Em Atos 12:5 vemos uma igreja diante de um cárcere: Pedro estava preso, e a comunidade não se deixou paralisar; orava ektenos — com ânsia, estendendo-se até o limite — por sua libertação. A palavra grega revela uma oração corporalmente tensa, que não se contenta com o mínimo, e nos liga ao exemplo de Cristo em Lucas 22:44, quando Jesus orou com angústia e entrega ao Pai. Essa imagem nos lembra que a oração da igreja é um meio intencional pelo qual Deus opera no processo do milagre.

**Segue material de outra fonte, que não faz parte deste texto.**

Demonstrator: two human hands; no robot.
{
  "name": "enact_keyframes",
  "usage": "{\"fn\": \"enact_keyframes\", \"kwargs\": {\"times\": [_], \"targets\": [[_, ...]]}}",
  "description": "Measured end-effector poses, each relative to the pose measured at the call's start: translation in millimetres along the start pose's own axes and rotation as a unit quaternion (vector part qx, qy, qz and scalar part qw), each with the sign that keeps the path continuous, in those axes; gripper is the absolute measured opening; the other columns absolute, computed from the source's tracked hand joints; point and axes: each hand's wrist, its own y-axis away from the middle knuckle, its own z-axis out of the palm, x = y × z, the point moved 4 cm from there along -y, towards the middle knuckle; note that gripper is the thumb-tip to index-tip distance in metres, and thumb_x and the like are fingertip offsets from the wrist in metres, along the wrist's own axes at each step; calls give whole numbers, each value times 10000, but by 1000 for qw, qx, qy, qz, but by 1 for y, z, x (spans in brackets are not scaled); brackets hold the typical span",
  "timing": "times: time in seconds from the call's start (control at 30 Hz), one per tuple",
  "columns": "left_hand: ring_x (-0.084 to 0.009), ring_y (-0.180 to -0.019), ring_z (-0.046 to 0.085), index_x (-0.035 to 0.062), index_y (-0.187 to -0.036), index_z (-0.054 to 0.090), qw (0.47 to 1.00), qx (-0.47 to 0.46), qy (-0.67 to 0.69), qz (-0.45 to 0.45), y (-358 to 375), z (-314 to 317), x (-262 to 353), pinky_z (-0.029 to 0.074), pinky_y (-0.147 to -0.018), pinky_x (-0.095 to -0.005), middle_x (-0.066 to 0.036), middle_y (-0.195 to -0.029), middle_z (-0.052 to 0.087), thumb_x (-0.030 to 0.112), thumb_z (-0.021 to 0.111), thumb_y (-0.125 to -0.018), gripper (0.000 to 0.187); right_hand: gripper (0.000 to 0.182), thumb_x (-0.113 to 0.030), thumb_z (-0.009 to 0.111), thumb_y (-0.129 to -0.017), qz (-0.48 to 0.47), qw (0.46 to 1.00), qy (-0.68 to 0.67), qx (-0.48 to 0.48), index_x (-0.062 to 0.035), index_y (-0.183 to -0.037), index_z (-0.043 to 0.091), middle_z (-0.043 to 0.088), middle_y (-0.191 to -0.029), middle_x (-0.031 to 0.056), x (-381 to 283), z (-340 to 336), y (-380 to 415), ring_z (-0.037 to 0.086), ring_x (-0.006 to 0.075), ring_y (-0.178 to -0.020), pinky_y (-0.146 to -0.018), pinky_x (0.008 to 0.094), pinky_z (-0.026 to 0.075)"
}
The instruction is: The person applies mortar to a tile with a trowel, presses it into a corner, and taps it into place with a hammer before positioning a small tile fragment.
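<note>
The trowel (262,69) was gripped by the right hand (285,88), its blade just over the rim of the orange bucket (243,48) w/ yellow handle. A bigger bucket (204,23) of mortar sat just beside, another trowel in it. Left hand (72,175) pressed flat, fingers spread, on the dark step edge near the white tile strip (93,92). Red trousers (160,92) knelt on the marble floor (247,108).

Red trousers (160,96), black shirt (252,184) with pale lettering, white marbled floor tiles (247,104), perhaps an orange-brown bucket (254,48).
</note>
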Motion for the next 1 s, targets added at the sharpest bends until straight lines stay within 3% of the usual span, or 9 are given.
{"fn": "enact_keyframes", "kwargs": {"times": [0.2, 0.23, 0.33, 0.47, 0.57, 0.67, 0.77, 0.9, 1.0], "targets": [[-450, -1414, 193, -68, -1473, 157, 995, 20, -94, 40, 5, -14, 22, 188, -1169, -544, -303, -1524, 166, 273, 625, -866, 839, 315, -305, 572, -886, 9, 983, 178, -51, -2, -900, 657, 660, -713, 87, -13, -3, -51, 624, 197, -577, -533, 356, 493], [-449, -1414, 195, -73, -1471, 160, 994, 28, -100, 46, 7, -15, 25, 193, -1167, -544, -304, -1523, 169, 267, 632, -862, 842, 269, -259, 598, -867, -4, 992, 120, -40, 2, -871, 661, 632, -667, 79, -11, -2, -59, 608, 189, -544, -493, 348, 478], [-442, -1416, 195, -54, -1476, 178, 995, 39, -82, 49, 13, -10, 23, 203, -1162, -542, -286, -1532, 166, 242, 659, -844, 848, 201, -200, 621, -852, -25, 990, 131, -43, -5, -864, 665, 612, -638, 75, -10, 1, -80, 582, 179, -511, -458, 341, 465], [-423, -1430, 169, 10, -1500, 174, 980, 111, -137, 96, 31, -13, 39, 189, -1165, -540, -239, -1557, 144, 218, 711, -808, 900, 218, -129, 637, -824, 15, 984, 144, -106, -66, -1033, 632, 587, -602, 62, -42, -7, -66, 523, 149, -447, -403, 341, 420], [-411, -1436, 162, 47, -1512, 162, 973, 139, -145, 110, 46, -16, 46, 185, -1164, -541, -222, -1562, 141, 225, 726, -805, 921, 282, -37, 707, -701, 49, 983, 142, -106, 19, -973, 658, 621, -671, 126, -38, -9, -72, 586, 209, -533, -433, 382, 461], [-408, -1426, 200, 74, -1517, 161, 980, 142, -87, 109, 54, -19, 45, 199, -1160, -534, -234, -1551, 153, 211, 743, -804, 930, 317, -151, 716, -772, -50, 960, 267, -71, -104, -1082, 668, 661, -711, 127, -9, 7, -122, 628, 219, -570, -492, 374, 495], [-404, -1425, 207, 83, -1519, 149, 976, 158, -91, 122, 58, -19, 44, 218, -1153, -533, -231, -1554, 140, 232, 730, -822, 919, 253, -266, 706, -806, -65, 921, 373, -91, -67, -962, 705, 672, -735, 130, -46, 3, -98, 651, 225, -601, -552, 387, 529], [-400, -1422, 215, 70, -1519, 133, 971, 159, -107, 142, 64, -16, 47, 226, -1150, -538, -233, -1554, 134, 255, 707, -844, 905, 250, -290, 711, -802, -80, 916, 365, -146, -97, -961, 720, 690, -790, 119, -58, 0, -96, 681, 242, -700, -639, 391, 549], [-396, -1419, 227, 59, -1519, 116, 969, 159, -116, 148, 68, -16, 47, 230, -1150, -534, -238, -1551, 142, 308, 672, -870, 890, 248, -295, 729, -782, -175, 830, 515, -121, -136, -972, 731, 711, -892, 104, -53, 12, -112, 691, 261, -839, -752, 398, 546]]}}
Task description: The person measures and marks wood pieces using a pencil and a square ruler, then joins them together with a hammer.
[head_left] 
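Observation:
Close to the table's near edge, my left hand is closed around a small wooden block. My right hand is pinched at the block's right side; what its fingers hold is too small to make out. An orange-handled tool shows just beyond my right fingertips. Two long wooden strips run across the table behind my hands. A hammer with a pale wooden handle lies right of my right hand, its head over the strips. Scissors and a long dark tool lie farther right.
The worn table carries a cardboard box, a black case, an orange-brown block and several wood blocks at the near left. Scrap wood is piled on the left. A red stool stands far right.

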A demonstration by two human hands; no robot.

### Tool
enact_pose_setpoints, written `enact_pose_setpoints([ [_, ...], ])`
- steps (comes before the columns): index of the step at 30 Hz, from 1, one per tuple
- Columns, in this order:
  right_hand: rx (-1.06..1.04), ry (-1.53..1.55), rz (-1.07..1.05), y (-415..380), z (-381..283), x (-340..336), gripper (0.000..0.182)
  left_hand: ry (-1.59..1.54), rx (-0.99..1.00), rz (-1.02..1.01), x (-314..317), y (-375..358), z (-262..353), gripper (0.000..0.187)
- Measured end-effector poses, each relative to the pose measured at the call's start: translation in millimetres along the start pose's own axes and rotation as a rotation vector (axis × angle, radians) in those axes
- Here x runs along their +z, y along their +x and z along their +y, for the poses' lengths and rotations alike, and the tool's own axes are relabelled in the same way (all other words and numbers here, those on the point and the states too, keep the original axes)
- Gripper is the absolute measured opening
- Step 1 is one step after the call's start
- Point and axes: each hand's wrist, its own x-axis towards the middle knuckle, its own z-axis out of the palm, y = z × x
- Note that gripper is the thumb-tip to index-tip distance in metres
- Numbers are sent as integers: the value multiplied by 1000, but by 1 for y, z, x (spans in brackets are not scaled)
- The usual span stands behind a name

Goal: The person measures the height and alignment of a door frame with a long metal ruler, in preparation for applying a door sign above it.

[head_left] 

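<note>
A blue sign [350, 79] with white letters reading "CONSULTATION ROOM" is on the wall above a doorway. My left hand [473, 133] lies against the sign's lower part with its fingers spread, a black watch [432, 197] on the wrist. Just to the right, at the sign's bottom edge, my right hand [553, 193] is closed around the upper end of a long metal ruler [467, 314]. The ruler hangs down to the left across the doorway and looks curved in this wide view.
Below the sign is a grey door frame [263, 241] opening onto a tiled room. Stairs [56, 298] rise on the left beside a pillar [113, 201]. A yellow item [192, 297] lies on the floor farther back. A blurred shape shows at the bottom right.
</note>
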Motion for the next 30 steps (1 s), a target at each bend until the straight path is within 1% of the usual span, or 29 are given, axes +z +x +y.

Pratique a persistência pastoral: onde você não consegue chegar com seus pés, deixe que sua oração vá. A igreja em Atos não tentou resgatar Pedro pela força humana; ela se colocou diante de Deus de modo firme e contínuo. Em situações de impotência, não substituímos ação por passividade, mas unimos ação e oração — buscando oportunidades, servindo fielmente e, sobretudo, estendendo nossas mãos em súplica, crendo que Deus já tem um processo em curso para o milagre.

Teologicamente, orar não é forçar a vontade de Deus, mas alinhar a nossa ao seu processo redentivo. A oração ektenos combina súplica e entrega: como Jesus, pedimos com intensidade e, ao mesmo tempo, nos rendemos ao Pai. Essa postura transforma-nos internamente, prepara corações e caminhos, e nos coloca em consonância com a ação soberana de Deus, sem perder a urgência ou a esperança de que Ele age em seu tempo perfeito.

Portanto, não diminua sua oração por falta de resultados visíveis; continue estendendo-se até o limite. Confie que Deus conhece o processo do seu milagre e use seu tempo em oração como missão: onde você não pode ir, sua oração já foi e já trava guerra. Levante-se hoje para orar com ânsia e confiança — Deus ouve, age e libera conforme sua sabedoria. Permaneça firme e espere com esperança ativa.